TRY IT: Retype the data that follows, keeping every character the same.
(DATA EXTRACTS)
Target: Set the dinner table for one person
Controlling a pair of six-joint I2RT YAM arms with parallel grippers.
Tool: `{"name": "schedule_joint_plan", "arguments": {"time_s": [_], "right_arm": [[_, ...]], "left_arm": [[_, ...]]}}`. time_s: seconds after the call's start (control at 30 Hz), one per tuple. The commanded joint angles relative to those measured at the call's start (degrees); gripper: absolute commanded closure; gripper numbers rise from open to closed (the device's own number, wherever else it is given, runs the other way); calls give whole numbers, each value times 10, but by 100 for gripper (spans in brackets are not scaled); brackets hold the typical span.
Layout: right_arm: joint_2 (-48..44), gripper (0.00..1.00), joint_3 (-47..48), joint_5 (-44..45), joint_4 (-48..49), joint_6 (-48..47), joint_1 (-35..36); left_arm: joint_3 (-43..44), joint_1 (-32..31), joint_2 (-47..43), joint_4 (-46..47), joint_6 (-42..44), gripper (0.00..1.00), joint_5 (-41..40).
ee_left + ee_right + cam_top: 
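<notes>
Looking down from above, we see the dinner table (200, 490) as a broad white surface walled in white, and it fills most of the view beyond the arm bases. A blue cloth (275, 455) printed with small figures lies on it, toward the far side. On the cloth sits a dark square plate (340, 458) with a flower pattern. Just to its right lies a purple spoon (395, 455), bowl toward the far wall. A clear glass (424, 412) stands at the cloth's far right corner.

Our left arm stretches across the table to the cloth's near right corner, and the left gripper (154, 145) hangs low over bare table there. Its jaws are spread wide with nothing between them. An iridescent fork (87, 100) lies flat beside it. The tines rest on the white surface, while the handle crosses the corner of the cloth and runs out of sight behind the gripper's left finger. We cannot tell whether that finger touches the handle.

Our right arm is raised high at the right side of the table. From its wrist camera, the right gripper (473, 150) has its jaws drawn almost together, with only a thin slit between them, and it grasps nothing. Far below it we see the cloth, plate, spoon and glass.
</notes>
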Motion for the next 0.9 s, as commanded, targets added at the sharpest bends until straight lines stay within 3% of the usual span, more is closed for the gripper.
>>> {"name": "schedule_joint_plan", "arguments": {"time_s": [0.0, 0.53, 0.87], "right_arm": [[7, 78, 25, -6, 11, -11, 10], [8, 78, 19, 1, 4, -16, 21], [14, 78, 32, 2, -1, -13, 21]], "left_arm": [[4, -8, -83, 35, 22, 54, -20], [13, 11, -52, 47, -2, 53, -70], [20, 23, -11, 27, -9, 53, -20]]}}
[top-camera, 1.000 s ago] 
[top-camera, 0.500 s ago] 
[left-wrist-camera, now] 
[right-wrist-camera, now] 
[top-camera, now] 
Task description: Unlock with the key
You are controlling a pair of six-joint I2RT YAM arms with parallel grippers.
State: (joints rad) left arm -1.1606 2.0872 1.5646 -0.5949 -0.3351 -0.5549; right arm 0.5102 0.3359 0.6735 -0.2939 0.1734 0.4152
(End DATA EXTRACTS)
RESPONSE AREA:
Target: Set the dinner table for one person
Controlling a pair of six-joint I2RT YAM arms with parallel grippers.
Tool: `{"name": "schedule_joint_plan", "arguments": {"time_s": [_], "right_arm": [[_, ...]], "left_arm": [[_, ...]]}}`. time_s: seconds after the call's start (control at 30 Hz), one per tuple. The commanded joint angles relative to those measured at the call's start (degrees); gripper: absolute commanded closure; gripper numbers rise from open to closed (the device's own number, wherever else it is given, runs the other way); calls give whole numbers, each value times 10, but by 100 for gripper (spans in brackets are not scaled); brackets hold the typical span.
Layout: right_arm: joint_2 (-48..44), gripper (0.00..1.00), joint_3 (-47..48), joint_5 (-44..45), joint_4 (-48..49), joint_6 (-48..47), joint_1 (-35..36); left_arm: joint_3 (-43..44), joint_1 (-32..31), joint_2 (-47..43), joint_4 (-46..47), joint_6 (-42..44), gripper (0.00..1.00), joint_5 (-41..40).
ee_left + ee_right + cam_top: 
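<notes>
Looking down from above, we see the dinner table (200, 490) as a broad white surface walled in white, and it fills most of the view beyond the arm bases. A blue cloth (275, 455) printed with small figures lies on it, toward the far side. On the cloth sits a dark square plate (340, 458) with a flower pattern. Just to its right lies a purple spoon (395, 455), bowl toward the far wall. A clear glass (424, 412) stands at the cloth's far right corner.

Our left arm stretches across the table to the cloth's near right corner, and the left gripper (154, 145) hangs low over bare table there. Its jaws are spread wide with nothing between them. An iridescent fork (87, 100) lies flat beside it. The tines rest on the white surface, while the handle crosses the corner of the cloth and runs out of sight behind the gripper's left finger. We cannot tell whether that finger touches the handle.

Our right arm is raised high at the right side of the table. From its wrist camera, the right gripper (473, 150) has its jaws drawn almost together, with only a thin slit between them, and it grasps nothing. Far below it we see the cloth, plate, spoon and glass.
</notes>
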Motion for the next 0.9 s, as commanded, targets added at the sharpest bends until straight lines stay within 3% of the usual span, more is closed for the gripper.
>>> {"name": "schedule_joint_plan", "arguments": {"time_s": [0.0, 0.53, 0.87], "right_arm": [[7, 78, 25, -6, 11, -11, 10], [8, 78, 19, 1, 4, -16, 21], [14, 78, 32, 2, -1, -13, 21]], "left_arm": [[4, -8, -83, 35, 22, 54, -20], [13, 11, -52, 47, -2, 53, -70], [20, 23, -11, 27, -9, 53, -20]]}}
[top-camera, 1.000 s ago] 
[top-camera, 0.500 s ago] 
[left-wrist-camera, now] 
[right-wrist-camera, now] 
[top-camera, now] 
Task description: Unlock with the key
You are controlling a pair of six-joint I2RT YAM arms with parallel grippers.
State: (joints rad) left arm -1.1606 2.0872 1.5646 -0.5949 -0.3351 -0.5549; right arm 0.5102 0.3359 0.6735 -0.2939 0.1734 0.4152

Thus the exercise is complete.